Why every child needs a father figure in their lives

Saturday April 17 2021

Words are to a child’s heart what manure is to soil; they fertilise it. Every young boy or girl needs to hear words of affirmation from their father. PHOTO/net

By Michael Agaba

“I have a lot of respect for you,” he said to me, smiling while I stood nearby, rummaging through the children’s clothes I had just purchased.

“What do you mean?” I asked him, with an odd half-meditative sense at what he meant.

“I cringe at fatherhood every time I think about it. It is too much work being a husband and a father. I am afraid I cannot handle the pressure that comes with being a father. I am considering living solo for the rest of my life,” he said.

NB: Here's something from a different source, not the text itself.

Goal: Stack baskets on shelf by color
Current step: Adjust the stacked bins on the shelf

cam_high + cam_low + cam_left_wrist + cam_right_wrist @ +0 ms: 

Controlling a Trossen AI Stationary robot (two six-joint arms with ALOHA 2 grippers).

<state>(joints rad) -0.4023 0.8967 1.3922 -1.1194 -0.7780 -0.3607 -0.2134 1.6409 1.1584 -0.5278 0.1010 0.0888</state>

 “Unless you want to be celibate, one day you will fall head over heels for a woman, like her, love her and eventually marry her,” I responded with droll.

My friend, Peter, is scared about the responsibilities that come with fatherhood. No doubt, it is a responsibility that cannot be gambled away. One must go in with his head and heart.

I have interacted with men my age and many confess they grew up with fathers who provided everything they needed, but never opened up to them about life or the intricacies of being a father.


Chris Nsubuga-Mugga, in his book, The Gold in Fathering,  writes, “We cannot run shortcuts around the need for the process of fathering… we need men who are willing to father their own children and father other children too, most of who are broken.” These men, jiggered at the core, are now fathers trying to experiment with what they never experienced.

But who is a father? The Aramaic word for father in the  Bible is Abba; meaning the source and sustainer.  And to be a father, one has to be husband first. Then who is a husband? Husband comes from two words; house and bond. A husband is one who bonds the house together.  A husband and father is one who bonds the family together and is the source and sustainer of this unit.

Unfortunately, men are not house bonding or sourcing and sustaining their children anymore. And as a result, families are missing out some benefits: Studies show that children from zero to eight years are attached to their mothers because of their nurturing and caring instincts. But it has been proven that male involvement in early childhood stage of their children has psychological advantages to the child.

Fathers are vital in modelling a home environment where children can experience first-hand joint decision-making, empathy and amicable conflict resolution, joint participation in family, work-life balance and honour for marriage. This will in effect impact them on how they will later transfer these patterns in parenting their own children and partnering with their spouses.

After the age of eight, children, especially boys, detach from their mother and seek the attention of their father. This is why a father must be present, not just physically but also emotionally. When fathers are absent, children are likely to resort to risky behaviour such as smoking, early sexual experimentation, and involvement in drugs.

Tupac Shakur, one of the most iconic and influential musicians of the 1990s, admits to doing drugs in one of his song. When a father is present, he affirms identity. In what practical ways can a father get involved in his child’s life?

Quality time

Fatherhood is relationship not rulership. It is more than paying bills. It is more than donating sperm. With more mothers now participating in the labour market (previously a forte for men), fathers can now also spend time with the children.

Engage children in conversations or activities that they will enjoy, while you listen to and guide them. Ride bikes together or take excursions to a tourism site. Whatever excuse you find to be together with your children, take them along. Time spent with your children is never wasted; it is invested. The cost-benefit analysis of results outweighs and outlasts the resources expended in the process. 

Words of affirmation

The quintessential African man does not show affection. He is all stern and strict like Okonkwo was to Ikemefuna, in Things Fall Apart, by Chinua Achebe:  “ Okonkwo never showed any emotion openly, unless it be the emotion of anger. To show affection was a sign of weakness. But there was no doubt he liked the boy.”

Words are to a child’s heart what manure is to soil; they fertilise it. Every young boy or girl needs to hear words of affirmation from their father.  Tell them you love them. Tell them they are valuable and see them soar like eagles above the storms of self-doubt, peer pressure, fear and depression. 

Work on your marriage

It is important that the child knows that their parents love each other. This provides a bedrock upon which a child can sensibly interpret the love he or she receives. If family was a tree, children would be the branches, parenting would be the stem and marriage would be the roots.

Pray for your children

No one understands your child (or should) like you do. You know their pains, joys, frustrations, likes and dislikes. You are, therefore, the perfect person to pray for them.

How a father can get involved in a child’s life 

If possible, be part of all your children’s  “firsts.”  The first time they travel on a bus, their first day at school, their first gardening experience, their first …whatever memorable first time, be there. When they are old, they will look back and appreciate you for the good memories.